I’ve been juggling some pretty heavy problems for the last month or so, and two of them came to a head this morning at 0330. Which was a relief to know exactly what I needed to do, but it was still packaged up in an ugly bottle of reality suck.
There’s still two big bottles of suck out there, and the fallout from the first two are weighing me down.
I’m mentally listing things I’m grateful for, and overall I’m in a much better spot than I was even 24 hours ago. (The devil you know and all that.)
I start out doing the single click pops and then switch to Manic Mode and just moving my mouse. It’s satisfying. A Clean Sheet or 3 and I’m ready to do something else.
This may be a bias of my own warped mind, but I highly recommend going over to www.loweringthebar.net and going through the archives. It’s a legal-humor blog, which might not sound like a great idea, but it contains the best of the incompetent criminals, poorly-considered lawsuits, ridiculous pleadings, and snarky judges. Deadpan commentary on whether Jesus’s attire should be considered a legal basis for anti-baggy pants laws. Bonus: the blogger hates the TSA, and I’m always down for some anti-TSA snarking.
I hug my pets really close. Feel their hearts be, touch their paws, wrap their tails around my finger and nuzzle their noses. In no time, the world seems a little less bleak and a lot more fuzzy. Hope things perk up soon, hon.
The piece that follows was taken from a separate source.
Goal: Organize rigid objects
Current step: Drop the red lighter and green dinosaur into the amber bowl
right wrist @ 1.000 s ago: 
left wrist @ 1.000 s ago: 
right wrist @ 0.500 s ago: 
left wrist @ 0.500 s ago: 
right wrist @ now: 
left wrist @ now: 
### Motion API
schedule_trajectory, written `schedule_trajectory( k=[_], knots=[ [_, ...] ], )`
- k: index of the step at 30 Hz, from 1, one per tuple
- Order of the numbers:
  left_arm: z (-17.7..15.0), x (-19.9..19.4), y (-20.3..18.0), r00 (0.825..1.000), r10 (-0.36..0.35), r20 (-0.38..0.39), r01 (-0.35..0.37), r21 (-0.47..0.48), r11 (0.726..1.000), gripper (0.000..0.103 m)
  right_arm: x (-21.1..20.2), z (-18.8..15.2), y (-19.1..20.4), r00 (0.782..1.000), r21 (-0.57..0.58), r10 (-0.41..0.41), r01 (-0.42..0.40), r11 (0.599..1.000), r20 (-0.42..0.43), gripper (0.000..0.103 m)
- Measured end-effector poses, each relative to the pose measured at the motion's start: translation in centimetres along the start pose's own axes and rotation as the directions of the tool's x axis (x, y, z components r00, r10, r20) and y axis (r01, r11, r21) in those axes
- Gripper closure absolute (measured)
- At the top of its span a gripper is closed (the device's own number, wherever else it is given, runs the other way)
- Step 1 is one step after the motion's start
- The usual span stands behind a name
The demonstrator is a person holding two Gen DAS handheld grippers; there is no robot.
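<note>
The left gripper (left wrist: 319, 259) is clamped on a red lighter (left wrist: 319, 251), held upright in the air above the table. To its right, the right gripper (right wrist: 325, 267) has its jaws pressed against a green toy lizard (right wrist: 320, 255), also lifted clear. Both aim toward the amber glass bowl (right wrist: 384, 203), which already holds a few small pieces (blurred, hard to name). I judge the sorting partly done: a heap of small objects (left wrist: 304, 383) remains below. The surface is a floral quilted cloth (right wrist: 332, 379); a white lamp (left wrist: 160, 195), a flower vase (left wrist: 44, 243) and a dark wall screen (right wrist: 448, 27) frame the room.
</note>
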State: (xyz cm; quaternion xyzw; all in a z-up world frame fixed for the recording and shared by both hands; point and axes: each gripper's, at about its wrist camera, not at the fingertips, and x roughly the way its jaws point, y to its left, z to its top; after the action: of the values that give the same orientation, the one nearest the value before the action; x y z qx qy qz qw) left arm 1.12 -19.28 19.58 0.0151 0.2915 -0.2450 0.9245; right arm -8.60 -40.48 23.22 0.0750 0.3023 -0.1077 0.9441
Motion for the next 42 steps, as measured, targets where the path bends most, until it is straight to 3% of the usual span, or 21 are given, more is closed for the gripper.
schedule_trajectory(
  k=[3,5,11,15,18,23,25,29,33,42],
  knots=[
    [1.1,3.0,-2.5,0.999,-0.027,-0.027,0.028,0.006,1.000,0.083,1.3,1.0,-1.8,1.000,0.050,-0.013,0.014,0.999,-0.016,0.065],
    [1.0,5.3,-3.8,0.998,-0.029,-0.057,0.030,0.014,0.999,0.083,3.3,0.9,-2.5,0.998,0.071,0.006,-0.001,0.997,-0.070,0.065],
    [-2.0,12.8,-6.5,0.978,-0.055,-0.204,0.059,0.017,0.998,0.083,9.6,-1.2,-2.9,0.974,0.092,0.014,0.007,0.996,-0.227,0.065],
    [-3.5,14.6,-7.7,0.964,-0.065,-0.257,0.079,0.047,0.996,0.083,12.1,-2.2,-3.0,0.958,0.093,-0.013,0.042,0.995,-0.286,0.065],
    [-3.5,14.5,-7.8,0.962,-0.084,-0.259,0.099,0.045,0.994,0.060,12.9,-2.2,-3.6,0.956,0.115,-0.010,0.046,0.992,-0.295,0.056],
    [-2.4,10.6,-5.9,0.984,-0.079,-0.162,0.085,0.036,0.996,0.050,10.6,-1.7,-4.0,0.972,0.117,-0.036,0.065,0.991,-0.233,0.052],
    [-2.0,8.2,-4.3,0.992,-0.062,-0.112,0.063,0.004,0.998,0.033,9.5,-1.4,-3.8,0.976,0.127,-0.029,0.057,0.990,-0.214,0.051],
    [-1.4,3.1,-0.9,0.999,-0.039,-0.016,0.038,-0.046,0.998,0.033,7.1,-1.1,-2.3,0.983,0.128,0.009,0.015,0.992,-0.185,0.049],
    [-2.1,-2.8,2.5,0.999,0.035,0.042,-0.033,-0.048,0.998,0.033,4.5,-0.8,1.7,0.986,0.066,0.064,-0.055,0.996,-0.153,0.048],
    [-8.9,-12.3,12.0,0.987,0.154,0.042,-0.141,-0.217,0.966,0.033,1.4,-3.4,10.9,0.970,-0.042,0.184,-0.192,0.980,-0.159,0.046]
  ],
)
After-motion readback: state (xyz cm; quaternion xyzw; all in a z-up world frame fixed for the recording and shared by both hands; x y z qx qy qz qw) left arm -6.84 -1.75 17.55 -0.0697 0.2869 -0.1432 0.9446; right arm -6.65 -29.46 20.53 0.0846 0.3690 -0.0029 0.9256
Sending a tsunami of good vibes your way, hoping life looks better tomorrow!
And never ever forget, no matter how much reality sucks, at the moment, it cannot change that you’re still awesome. Today. Tomorrow. And the next day too! Just keep being awesome and the rest will sort itself out!
The three videos above are funny dachshund commercials, my favorites. The next is a parody of the Prince William/Kate Middleton wedding.
Also remember you have 101 years of National Geographics to play with!!
Sorry to hear you have troubles, wish I could help in a more effective way.
Someone I love is going off the rails, and there is nothing I can do about it. Thankfully it’s not my immediate family, and I’ve decided to wash my hands of the whole mess, but it’s still preying on my mind.
I’ve got a professional blogger and victim who will never be happy trying to drag my company through the muck. We can’t win, no matter what we do, and if I try to engage her in a public forum, she’ll never stop. We really try to make people happy (A+ BBB) so I hate this, but she is one of the most miserable people I’ve ever met, there’s nothing we can do. When we disengaged, it only pissed her off more.
A friend of mine has a toddler who’s been battling cancer, looks like he’ll 'die this week. Which makes me feel guilty about complaining about anything. All my kids are healthy and happy, soI need to stop whining
Remodeling the house and living with my mother in law for the last month, with another couple of weeks to go. She’s awesome, and we’re grateful, but for the love of God, woman, you don’t need to be talking every minute of every day. I have no sanctuary.
I’m very competent, and deal with large amounts of stress everyday with aplomb, but it’s all adding up~I’ve been crying on and off for a couple of days, haven’t slept worth a shit, and couldn’t eat anything at all yesterday. I think it’s because there’s absolutely nothing I can do to change anything. I’m used to being the problem solver, the one with the plan.
Plus my husband is out of town, I need him home so I can curl up in a ball with his arms around me. He’ll be home tonight.